In the options added Chekbox to show/hide Titlebar. Fixed version in attachment.

JuhaManninen:

--- Quote from: K155LA3 on February 20, 2022, 02:29:01 pm ---I will try. But first, I propose to integrate all these improvements to the current version of DockedFormEditor and lay out in this topic for testing. After all, more than a year has passed since the version of DockedFormEeditor in which these changes are made.

--- End quote ---
I proposed the GitLab fork for exactly that reason. Just copying your sources on top of the existing ones reverts any bug fixes since a year ago.
Revision control is a good invention. Please use it.


--- Quote ---And also I will try to note the sections of the code so that it is easier to add one by one improvement per commit.
I propose to divide improvements to the following steps:

--- End quote ---
Add a separate commit with a descriptive message for each step using Git tools like "git gui" or TortoiseGit or whatever you use.

K155LA3:

--- Quote from: JuhaManninen on February 20, 2022, 10:01:23 pm ---I proposed the GitLab fork for exactly that reason. Just copying your sources on top of the existing ones reverts any bug fixes since a year ago.
Revision control is a good invention. Please use it.
--- End quote ---
It is not so easy as it seems. DockedFormEditor with whom I worked I took from Mantis Bug Tracker, before it moving to Gitlab and DockedFormEditor was added to the Lazarus components. It looks more like SpartaDockedFormEditor than on the current release DockedForMeditor.
For example "ResizeFrame" now has ceased to be TFrame and turned into several classes.
Most likely, I will have to transfer the changes manually and after that, to transfer to the GitLab.


--- Quote from: JuhaManninen on February 20, 2022, 10:01:23 pm ---I proposed the GitLab fork for exactly that reason. Just copying your sources on top of the existing ones reverts any bug fixes since a year ago.
Revision control is a good invention. Please use it.
--- End quote ---
Alas, I am to some extent "dinosaur", most of the time I am offline. It will be necessary to learn how to work with Git, but it will not be quickly.

Martin_fr:

--- Quote from: K155LA3 on February 23, 2022, 09:03:56 pm ---most of the time I am offline. It will be necessary to learn how to work with Git, but it will not be quickly.

--- End quote ---

Well, git is perfect for offline. You can commit, compare, check history, and a cornucopia more - all while being offline.
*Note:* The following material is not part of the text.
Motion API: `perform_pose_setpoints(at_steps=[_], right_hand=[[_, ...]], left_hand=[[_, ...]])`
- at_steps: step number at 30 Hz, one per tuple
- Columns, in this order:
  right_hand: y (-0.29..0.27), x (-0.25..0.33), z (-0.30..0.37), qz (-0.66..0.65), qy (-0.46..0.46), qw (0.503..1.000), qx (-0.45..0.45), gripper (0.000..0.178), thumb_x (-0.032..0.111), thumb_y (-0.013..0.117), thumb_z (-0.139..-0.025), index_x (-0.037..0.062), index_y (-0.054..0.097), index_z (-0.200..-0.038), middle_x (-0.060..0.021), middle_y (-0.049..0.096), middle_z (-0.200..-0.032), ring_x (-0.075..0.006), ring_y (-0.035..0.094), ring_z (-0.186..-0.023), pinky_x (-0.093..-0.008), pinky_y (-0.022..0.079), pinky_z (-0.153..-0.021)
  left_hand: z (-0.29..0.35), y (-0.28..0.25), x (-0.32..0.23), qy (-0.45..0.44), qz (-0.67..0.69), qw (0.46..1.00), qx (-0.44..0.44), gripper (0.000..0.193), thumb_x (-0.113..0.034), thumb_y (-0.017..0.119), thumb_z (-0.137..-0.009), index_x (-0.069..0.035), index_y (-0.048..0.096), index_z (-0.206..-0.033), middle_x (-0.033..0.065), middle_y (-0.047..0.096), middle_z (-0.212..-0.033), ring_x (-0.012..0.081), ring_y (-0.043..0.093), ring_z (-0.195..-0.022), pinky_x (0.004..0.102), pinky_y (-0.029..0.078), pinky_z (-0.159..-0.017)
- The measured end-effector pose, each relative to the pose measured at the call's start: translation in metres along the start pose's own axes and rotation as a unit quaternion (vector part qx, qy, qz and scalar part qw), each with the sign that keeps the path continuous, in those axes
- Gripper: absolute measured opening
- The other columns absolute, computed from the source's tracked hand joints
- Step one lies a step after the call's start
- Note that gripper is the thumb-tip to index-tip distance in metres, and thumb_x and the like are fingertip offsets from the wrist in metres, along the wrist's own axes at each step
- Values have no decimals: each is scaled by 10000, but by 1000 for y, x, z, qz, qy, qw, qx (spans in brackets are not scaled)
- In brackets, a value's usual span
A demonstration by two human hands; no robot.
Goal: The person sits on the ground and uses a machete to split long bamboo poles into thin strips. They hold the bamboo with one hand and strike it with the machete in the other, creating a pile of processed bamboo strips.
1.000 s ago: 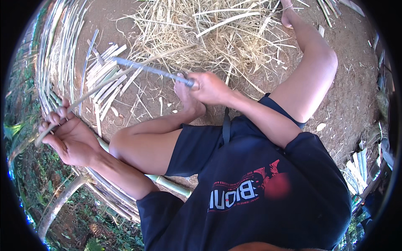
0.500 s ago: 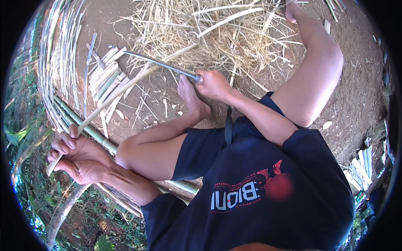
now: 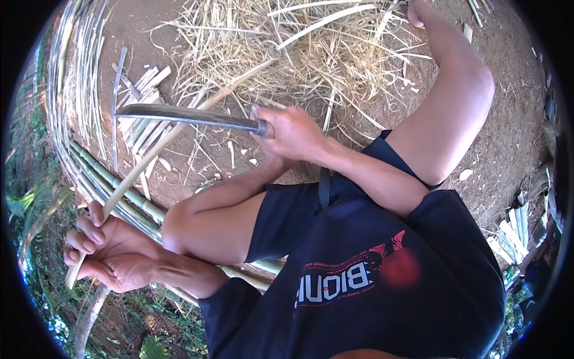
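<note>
My left hand (image 3: 122,254), at the left, is closed around the near end of a long pale bamboo strip (image 3: 140,167). The strip slants up and away to the right, its far end over a heap of shavings. My right hand (image 3: 293,133) grips the handle of a machete (image 3: 185,113), above my bent leg. Its dark, slightly curved blade points left and crosses over the strip; whether they touch I cannot tell. Most of the handle is hidden in my fist.
A heap of straw-coloured shavings (image 3: 293,54) covers the ground ahead. Short split bamboo pieces (image 3: 146,128) lie left of it. Long thin strips (image 3: 81,78) and green bamboo poles (image 3: 107,176) lie along the left. More pale pieces (image 3: 513,233) lie at the right.
The machete has come nearer to me and rolled, so its blade now shows broad and lies more level. My right hand has shifted nearer and left; my left hand is slightly lower with the strip.
</note>
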State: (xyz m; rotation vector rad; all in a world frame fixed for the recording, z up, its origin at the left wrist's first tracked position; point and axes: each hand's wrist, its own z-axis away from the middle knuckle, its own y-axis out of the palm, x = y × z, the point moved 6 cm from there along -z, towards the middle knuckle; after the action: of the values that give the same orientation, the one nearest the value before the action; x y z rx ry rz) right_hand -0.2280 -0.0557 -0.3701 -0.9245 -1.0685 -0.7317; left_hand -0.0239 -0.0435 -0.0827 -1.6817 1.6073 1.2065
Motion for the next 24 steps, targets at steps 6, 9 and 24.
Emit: perform_pose_setpoints(at_steps=[6, 9, 24], right_hand=[[-1, -46, -22, 5, 139, 990, 7, 144, 140, 591, -835, 26, 645, -904, -178, 669, -689, -293, 669, -582, -406, 555, -578], [3, -17, -5, 27, -4, 1000, 5, 204, 148, 551, -858, -1, 631, -970, -160, 640, -648, -304, 632, -534, -446, 505, -545], [-14, -196, -13, 113, 254, 960, -26, 197, 114, 549, -827, -18, 646, -937, -212, 666, -738, -321, 670, -636, -425, 537, -631]], left_hand=[[-8, -9, 3, -13, 0, 1000, 10, 190, -291, 560, -957, -102, 578, -960, 13, 483, -793, 165, 470, -769, 379, 349, -828], [-3, -11, 3, -4, 5, 1000, -12, 191, -292, 557, -957, -103, 584, -941, 11, 480, -790, 165, 445, -753, 376, 341, -829], [-15, -28, 6, -8, 49, 999, -6, 355, -412, 492, -974, -77, 613, -977, 22, 462, -818, 190, 437, -796, 398, 340, -833]])
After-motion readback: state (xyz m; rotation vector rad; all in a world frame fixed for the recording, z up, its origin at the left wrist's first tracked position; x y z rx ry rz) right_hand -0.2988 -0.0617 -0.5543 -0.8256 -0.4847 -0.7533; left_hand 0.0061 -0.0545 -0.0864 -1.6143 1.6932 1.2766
As for learning. If you come from SVN then check out either of those 2 sides
- https://wiki.lazarus.freepascal.org/SVN_to_GIT_Cheatsheet  (my preference / recommendation)
- https://wiki.lazarus.freepascal.org/FPC_git

They both cover the same. You only need one, and then should ignore the other.
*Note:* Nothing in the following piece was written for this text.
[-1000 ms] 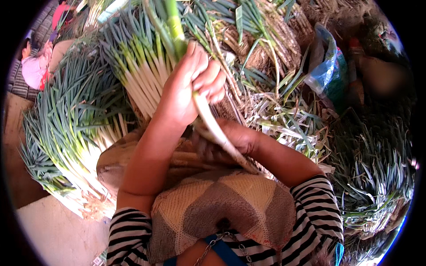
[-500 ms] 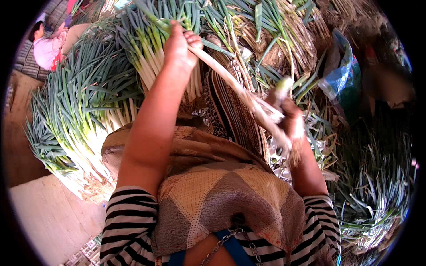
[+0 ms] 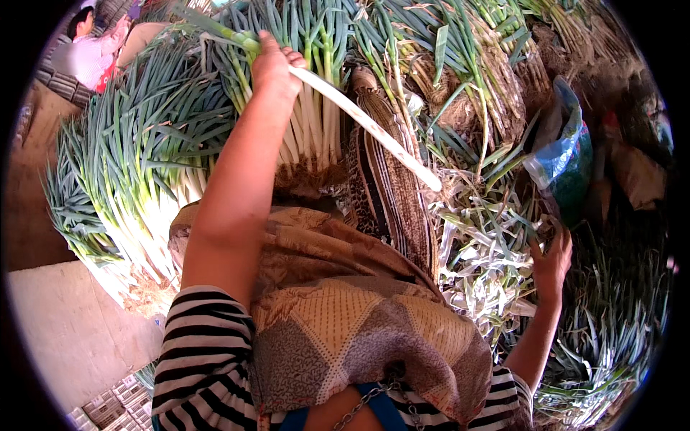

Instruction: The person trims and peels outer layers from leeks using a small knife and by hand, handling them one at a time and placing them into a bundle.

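Note:
My left hand (image 3: 276,66) is closed round a long green onion (image 3: 366,123) where its green leaves meet the white stalk. The stalk is smooth and slants down to the right, its root end over a striped cloth (image 3: 402,183) on my leg. My right hand (image 3: 552,264) is low at the right, beside a heap of stripped onion skins and leaves (image 3: 481,251). Its fingers are spread apart, with nothing plainly held; some fingertips are dark and hard to make out. A bundle of green onions (image 3: 316,136) stands just beyond my left hand.
Large stacks of green onions (image 3: 144,165) lie at the left, and unpeeled ones with earthy roots (image 3: 496,93) lie at the far right. A blue-green plastic bag (image 3: 568,158) and darker onions (image 3: 611,309) are at the right. Another person (image 3: 93,54) sits far left.
My right hand has left the stalk and swung down to the right, away from it. Loose skin around the onion's lower end is gone. My left hand has shifted slightly left, still holding the onion.

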Demonstrator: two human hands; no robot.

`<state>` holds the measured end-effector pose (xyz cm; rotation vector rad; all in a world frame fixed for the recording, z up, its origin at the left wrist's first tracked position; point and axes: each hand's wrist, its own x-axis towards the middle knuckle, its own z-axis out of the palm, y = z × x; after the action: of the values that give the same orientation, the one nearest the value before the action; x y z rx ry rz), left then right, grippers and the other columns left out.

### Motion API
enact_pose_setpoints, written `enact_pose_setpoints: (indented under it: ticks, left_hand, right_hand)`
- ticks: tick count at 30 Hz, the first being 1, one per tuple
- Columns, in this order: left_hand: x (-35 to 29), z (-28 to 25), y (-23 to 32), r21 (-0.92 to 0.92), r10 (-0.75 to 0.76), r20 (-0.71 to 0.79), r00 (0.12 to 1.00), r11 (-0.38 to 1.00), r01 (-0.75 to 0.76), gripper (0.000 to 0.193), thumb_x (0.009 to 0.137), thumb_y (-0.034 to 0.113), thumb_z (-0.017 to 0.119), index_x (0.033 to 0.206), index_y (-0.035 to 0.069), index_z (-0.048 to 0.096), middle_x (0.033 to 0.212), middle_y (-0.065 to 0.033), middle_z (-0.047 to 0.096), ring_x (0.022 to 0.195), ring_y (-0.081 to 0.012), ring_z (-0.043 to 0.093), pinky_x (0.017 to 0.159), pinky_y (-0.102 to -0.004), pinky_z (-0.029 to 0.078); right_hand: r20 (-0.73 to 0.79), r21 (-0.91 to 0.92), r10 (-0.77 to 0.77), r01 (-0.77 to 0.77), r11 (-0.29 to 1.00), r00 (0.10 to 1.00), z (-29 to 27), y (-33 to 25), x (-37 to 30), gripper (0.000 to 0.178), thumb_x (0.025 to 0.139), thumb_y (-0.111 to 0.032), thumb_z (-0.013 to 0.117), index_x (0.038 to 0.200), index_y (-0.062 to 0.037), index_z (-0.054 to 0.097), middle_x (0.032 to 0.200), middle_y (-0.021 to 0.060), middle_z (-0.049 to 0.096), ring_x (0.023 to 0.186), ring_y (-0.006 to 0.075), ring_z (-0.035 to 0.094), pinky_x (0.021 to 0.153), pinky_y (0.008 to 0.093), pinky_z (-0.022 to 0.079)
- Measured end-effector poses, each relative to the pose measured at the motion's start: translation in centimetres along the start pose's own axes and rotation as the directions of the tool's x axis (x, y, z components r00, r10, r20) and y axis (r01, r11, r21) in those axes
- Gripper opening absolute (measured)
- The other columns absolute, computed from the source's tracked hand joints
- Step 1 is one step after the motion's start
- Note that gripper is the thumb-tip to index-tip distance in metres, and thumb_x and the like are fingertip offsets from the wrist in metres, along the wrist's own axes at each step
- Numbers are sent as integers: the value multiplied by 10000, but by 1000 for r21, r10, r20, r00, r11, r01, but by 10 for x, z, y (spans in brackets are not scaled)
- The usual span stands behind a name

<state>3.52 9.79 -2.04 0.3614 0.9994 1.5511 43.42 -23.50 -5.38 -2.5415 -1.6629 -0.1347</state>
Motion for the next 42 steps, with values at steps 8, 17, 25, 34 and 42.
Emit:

I marked my recommendation, and on that (marked) page is also a short summary about the difference between them.

As you seem to be on Windows, install TortoiseGit. It is really similar to TortoiseSvn. => So as soon as you have done your reading on the diff between "svn commit" and "git commit" + "git push", well you are good to go. The rest you learn on the go.

If you use commandline git, read up on the diff between "svn add" and "git add". TortoiseGit hides that from you, so you kinda get the svn like behaviour.

K155LA3:
All improvements added. In attachments, two archives, one final, the other contains a phased implementation of improvements (be on the safe side).
Now I will deal with how Git works.
P.S.: On the GitLab, my nickname is already busy (perhaps it happened when it was transferred all Issue from Mantis Bug Tracker).